Les anciennes tuileries et briqueteries de Charente
La Charente et la Charente-Maritime ont compté jusqu’à une centaine de tuileries et de briqueteries (source : Inventaire général du patrimoine culturel – Région Nouvelle-Aquitaine), fruits d’un sous-sol argileux réputé. Si beaucoup sont tombées dans l’oubli, certaines présentent encore, derrière des ronces, un charme sauvage : fours bourrés de mousse, halles de séchage effondrées, wagonnets oubliés.

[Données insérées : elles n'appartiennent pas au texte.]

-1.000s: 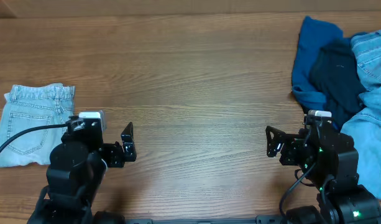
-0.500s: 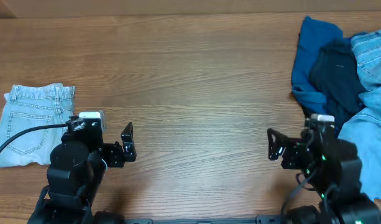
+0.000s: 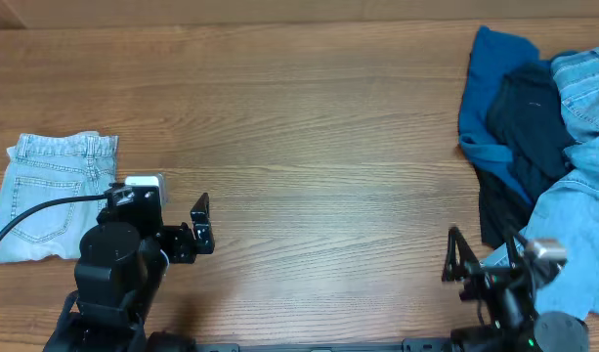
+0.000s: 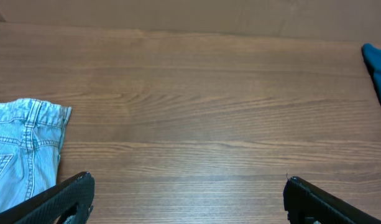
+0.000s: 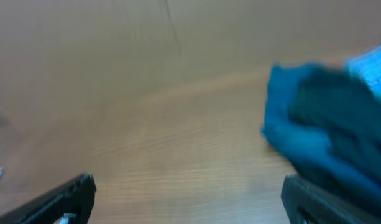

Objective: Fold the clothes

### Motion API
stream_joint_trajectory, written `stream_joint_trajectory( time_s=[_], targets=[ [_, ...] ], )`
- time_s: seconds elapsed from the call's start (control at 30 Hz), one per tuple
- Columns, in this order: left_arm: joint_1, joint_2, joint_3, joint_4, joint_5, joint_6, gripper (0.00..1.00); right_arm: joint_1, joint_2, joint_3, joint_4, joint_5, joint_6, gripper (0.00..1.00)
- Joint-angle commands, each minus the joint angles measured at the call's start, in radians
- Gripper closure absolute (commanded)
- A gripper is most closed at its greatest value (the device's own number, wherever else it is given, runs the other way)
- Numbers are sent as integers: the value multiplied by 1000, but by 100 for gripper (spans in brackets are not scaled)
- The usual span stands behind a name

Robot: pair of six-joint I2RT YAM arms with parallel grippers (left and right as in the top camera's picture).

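My left fingers [image 3: 200, 225] apart, empty, just right of folded pale jeans [image 3: 50, 196] on tabletop [image 3: 309, 127]. My right fingers [image 3: 480, 272] apart, empty, near edge, beside unfolded denim pile [image 3: 538, 117].

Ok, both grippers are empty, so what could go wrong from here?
The navy garment lies tangled over the bright blue garment beside light denim, so the open right gripper may drag several at once. A black cable crosses the folded pale jeans; if it tugs, that fold could come undone.
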Motion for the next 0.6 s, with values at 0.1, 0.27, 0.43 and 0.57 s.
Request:
stream_joint_trajectory(
  time_s=[0.1, 0.27, 0.43, 0.57],
  targets=[
    [-3, -3, -6, 2, -15, -13, 0, -4, -6, -378, 647, 17, -72, 0],
    [-3, -3, -6, 2, -15, -13, 0, -4, -7, -511, 804, 47, -127, 0],
    [-3, -3, -6, 2, -15, -13, 0, -3, -7, -511, 662, 27, -120, 0],
    [-3, -3, -6, 2, -15, -13, 0, -3, -7, -511, 662, 27, -120, 0]
  ],
)
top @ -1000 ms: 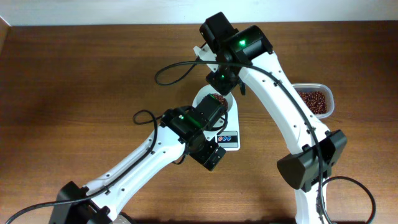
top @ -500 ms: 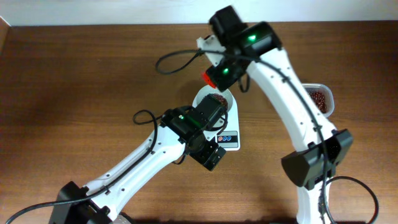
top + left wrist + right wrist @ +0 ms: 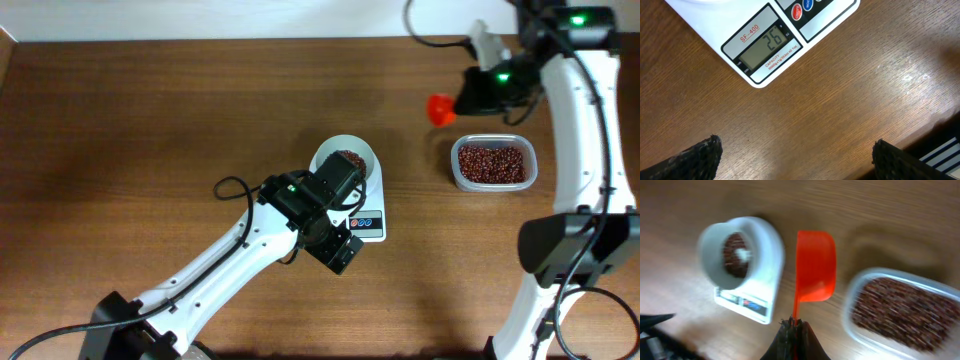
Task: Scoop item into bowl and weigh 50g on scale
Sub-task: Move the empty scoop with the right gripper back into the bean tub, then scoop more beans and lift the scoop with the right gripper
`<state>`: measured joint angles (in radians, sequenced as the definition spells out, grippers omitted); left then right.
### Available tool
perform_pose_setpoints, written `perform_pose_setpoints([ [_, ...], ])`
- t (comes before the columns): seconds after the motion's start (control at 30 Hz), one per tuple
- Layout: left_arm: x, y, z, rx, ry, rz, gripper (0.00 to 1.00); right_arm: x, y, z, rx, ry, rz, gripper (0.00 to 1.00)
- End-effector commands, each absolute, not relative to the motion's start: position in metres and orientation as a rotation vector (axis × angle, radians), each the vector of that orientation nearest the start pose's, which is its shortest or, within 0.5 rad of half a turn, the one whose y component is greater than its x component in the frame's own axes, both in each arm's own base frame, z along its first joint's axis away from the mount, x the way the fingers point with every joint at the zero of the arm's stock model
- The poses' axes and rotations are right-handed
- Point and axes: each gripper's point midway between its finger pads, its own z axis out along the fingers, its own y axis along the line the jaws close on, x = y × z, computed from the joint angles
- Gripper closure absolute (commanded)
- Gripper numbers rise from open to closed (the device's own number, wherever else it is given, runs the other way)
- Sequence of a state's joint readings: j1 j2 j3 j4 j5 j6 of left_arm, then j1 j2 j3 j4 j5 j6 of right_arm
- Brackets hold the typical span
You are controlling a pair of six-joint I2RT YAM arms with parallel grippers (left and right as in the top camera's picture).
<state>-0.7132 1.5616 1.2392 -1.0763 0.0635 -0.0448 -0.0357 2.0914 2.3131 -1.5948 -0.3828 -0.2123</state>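
Left arm [image 3: 222, 265] comes in from the bottom-left edge, angled up toward table centre, wrist bent downward, left gripper [image 3: 800, 162] facing down, fingers [image 3: 695, 160] spread wide apart. Right arm [image 3: 585, 130] stands along the right edge, forearm stretched to the far right corner, right gripper [image 3: 794, 330] pointing left, pinched tight on scoop [image 3: 814, 267] handle

White, smooth tubular links on left arm [image 3: 240, 262] and right arm [image 3: 585, 120], joined by blocky black housings [image 3: 575, 250]. Small green lamps [image 3: 293, 186] lit on the upper housings. Thin black cable [image 3: 232, 185] looped at nine o'clock of the left arm's lamp. Coarse, dark grey pads [image 3: 695, 160] on the left gripper [image 3: 800, 159]; slim black tips on the right gripper [image 3: 795, 337].
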Motion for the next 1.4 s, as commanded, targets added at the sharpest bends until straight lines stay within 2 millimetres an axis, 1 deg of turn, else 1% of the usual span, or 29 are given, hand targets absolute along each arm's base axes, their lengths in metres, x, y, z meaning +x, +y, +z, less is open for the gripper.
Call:
perform_pose_setpoints([
  [0.0,0.228,-0.209,0.120,1.003,2.805,-0.181,0.01,0.418,0.006,0.217,-0.192,2.900,0.371,0.96],
  [0.03,0.228,-0.209,0.120,1.003,2.804,-0.181,0.01,0.415,-0.006,0.208,-0.159,2.929,0.337,0.96],
  [0.13,0.228,-0.209,0.120,1.003,2.804,-0.181,0.01,0.410,-0.033,0.180,-0.090,2.998,0.254,0.96],
  [0.3,0.228,-0.209,0.120,1.003,2.804,-0.181,0.01,0.408,-0.055,0.140,-0.057,3.055,0.128,0.96],
  [0.37,0.228,-0.209,0.120,1.003,2.805,-0.181,0.01,0.409,-0.066,0.124,-0.051,3.064,0.043,0.96],
  [0.4,0.228,-0.209,0.120,1.003,2.804,-0.181,0.01,0.410,-0.072,0.119,-0.048,3.065,-0.008,0.96],
  [0.43,0.228,-0.209,0.120,1.003,2.804,-0.181,0.01,0.411,-0.074,0.115,-0.047,3.062,-0.021,0.96],
  [0.5,0.228,-0.209,0.120,1.003,2.804,-0.181,0.01,0.411,-0.074,0.110,-0.047,3.061,-0.021,0.96],
  [0.6,0.228,-0.209,0.120,1.003,2.804,-0.181,0.01,0.405,-0.070,0.101,-0.038,3.089,0.004,0.96],
  [0.77,0.228,-0.209,0.120,1.003,2.804,-0.181,0.01,0.395,-0.048,0.080,-0.037,3.111,0.200,0.96],
  [0.9,0.228,-0.209,0.120,1.003,2.804,-0.181,0.01,0.392,-0.024,0.068,-0.033,3.084,0.413,0.96],
  [0.97,0.228,-0.209,0.120,1.003,2.805,-0.181,0.01,0.390,-0.017,0.064,-0.030,3.075,0.477,0.96],
  [1.13,0.228,-0.209,0.120,1.003,2.804,-0.181,0.01,0.387,-0.003,0.068,-0.018,3.057,0.613,0.96],
  [1.23,0.228,-0.209,0.120,1.003,2.804,-0.181,0.01,0.383,-0.005,0.069,0.009,3.066,0.646,0.96],
  [1.37,0.228,-0.209,0.120,1.003,2.804,-0.181,0.01,0.384,-0.007,0.081,0.118,2.982,0.856,0.96],
])
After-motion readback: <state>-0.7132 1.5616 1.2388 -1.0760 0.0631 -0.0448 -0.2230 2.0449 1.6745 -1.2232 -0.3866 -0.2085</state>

Un exemple marquant : la Briqueterie de La Couronne, près d’Angoulême, dont les vestiges témoignent d’une activité florissante au XIXe siècle. Balades et initiatives artistiques y sont parfois organisées, mais la majeure partie du site reste à l’état de « ruine habitée par la nature ».
Le grand moulin de l’île d’Oléron
Le Moulin de La Brée-les-Bains, sur l’île d’Oléron, est l’un des moulins à vent abandonnés emblématiques. Si le bâti s’est dégradé pendant des décennies, la municipalité réfléchit aujourd’hui à sa valorisation. Jusqu’à récemment, on pouvait encore découvrir ses ailes abattues, son socle rongé par l’air marin, et des vieilles meules abandonnées à proximité.
Les bases militaires désaffectées
- Base de La Martinerie (Châteaubernard) : Utilisée par l’armée de l’air jusqu’en 2002, une partie du site, bien que surveillée, laisse parfois percevoir des hangars fantômes et des infrastructures militaires figées dans les années 70-80.
- Île Madame : Jadis défense stratégique face à l’Atlantique, l’île conserve des casemates en ruine, introuvables sur les circuits officiels.